Sanders' reported plans for solving the problems were still a bit vague (no more loopholes for big business, no more support for military dictatorships, and no more paying the defense industry for cost overruns), but Sanders and the LU were growing into a practical force in Vermont politics. Although the party won no seats in 1974, a November story in the Bennington Banner suggested LU was on the verge of becoming an important third party, and, in the words of its leaders, was a year round political force. The paper cited LU's involvement in utility rate hearings, supporting striking construction workers in Chittenden[corrected] County, and opposing four year terms for governor as among its causes. (Sanders was specifically credited for forcing the major parties to keep their focus on Vermont's "tooth fairy" bill, providing dental care clinics for children.) LU had been re-made into a party with concrete issues: re-focusing Vermont's economy away from the tourist trade and towards small-scale agriculture, state loans for people to buy homes, and worker-run businesses.
It's also notable for what dropped out as priorities: legalization of drug use, hitchhiking, racial disparities in prison, and other issues from 1972. One old issue was specifically rejected in the article: environmental preservation laws, which just "preserve gorgeous views for the rich while pushing poorer people into trailer parks."
As for addressing gendered issues, well, Sanders '74 is kind of an asshole.

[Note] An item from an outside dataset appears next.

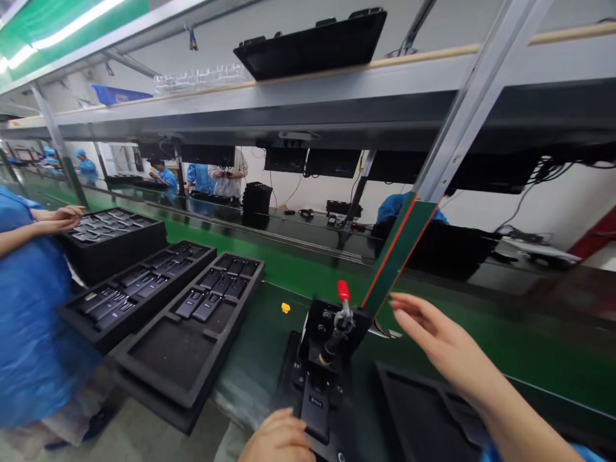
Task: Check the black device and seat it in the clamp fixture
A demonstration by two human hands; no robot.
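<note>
A black clamp fixture (321,359) with a red-tipped toggle lever (342,292) stands on the green bench in front of me. A small black device (316,410) lies in its slot. My left hand (279,439) rests at the near end of that device, touching it. My right hand (436,340) hovers open to the right of the lever, fingers stretched toward it, holding nothing. An empty black foam tray (423,417) lies under my right forearm.
Three black foam trays (158,359) holding several small black devices sit to the left. A co-worker in blue (33,321) stands there, a hand on the far tray (113,234). A yellow bit (285,308) lies on the belt. A slanted green post (399,250) rises behind the fixture.
</note>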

In a November 2 interview with the Bennington Banner, Sanders "deplored the lack of support [Liberty Union] candidate Ms. Abbott has received from women." So, apparently, he thinks that women should vote for Abbott because she's a woman? (But they definitely should not vote for other female candidates or, you know, vote for someone they believe will win and who reflects their values.) Then Sanders "said he was not impressed with other women candidates elsewhere." None of them? Really? Bearing in mind how difficult it was to get women on ballots at all in the 1970s, how crucial it was, he can't muster any kind words about how it's good to see more women running? Nope!
In fact, Sanders specifically singled out Ella Grasso, running that year for governor of Connecticut on the Democratic ticket, as "nothing more than a political hack."

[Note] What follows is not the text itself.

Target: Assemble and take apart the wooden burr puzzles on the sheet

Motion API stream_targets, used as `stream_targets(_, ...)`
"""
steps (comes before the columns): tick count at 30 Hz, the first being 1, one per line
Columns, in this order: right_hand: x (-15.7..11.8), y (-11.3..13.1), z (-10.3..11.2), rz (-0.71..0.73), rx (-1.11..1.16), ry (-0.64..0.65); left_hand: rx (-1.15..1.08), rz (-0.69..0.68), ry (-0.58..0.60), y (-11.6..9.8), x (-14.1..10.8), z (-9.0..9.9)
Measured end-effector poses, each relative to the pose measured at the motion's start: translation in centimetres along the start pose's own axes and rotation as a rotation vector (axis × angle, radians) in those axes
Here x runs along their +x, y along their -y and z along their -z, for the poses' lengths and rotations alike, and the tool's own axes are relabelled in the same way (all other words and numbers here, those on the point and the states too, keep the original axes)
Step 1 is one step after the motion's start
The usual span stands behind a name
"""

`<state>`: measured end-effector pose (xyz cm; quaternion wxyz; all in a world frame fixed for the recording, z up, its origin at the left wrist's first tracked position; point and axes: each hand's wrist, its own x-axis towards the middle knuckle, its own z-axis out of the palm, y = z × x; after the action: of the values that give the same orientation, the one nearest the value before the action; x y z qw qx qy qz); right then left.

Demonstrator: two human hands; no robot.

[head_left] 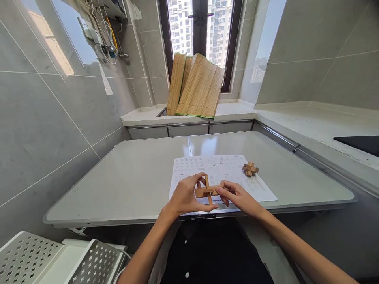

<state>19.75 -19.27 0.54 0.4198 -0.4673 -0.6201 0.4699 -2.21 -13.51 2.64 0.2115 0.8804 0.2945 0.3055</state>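
Note:
My left hand (189, 197) is closed around a wooden interlocking puzzle (208, 191), its thumb under the lower end of an upright stick and its fingers by the upper end. The puzzle's pieces form a cross, with a flat crosswise piece in the middle. From the right, my right hand (235, 195) pinches the end of that crosswise piece between thumb and fingers. Beneath both hands lies a printed paper sheet (204, 165) on the table. A second wooden burr puzzle (250, 169), assembled into a knot shape, rests at the sheet's right edge.
The white folding table (142, 181) has a seam down its middle. Behind it, a bamboo mat (201, 86) stands folded on the counter (237, 108) before a window. A white perforated basket (29, 252) is at the lower left. Tiled walls rise on both sides.

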Motion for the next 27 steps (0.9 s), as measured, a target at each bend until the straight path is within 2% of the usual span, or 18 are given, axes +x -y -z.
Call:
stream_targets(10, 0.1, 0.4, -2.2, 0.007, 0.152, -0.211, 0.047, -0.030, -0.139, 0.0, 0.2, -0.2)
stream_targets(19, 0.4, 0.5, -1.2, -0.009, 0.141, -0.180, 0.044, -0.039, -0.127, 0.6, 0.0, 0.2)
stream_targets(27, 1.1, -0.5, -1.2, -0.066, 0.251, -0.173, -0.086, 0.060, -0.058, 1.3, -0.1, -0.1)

And this is the part where give Sanders '74 a big dose of side-eye. Because he couldn't have picked out a worse woman to diss.
Ella Grasso made history that year as the first woman to be elected governor of a state without having been married to a previous governor. That's right: she made it without being seen as a mere appendage of her husband. And how did she do it? Moving up through the state Democratic party ranks, winning a seat in the CT General Assembly in 1952 (where she was the first woman elected Floor Leader), serving as Secretary of State (and turning that office into one that was accessible to public for their concerns), before being elected to Congress in 1970.
If being a "party hack" means a long record of public service and electoral success as a Democrat, then yes, I guess Grasso was guilty as charged. And I sort of want to ask 1974 Bernie Sanders: How else, exactly, do you expect a woman not married to or born into the political elites or money (her parents were working class immigrants) to get elected?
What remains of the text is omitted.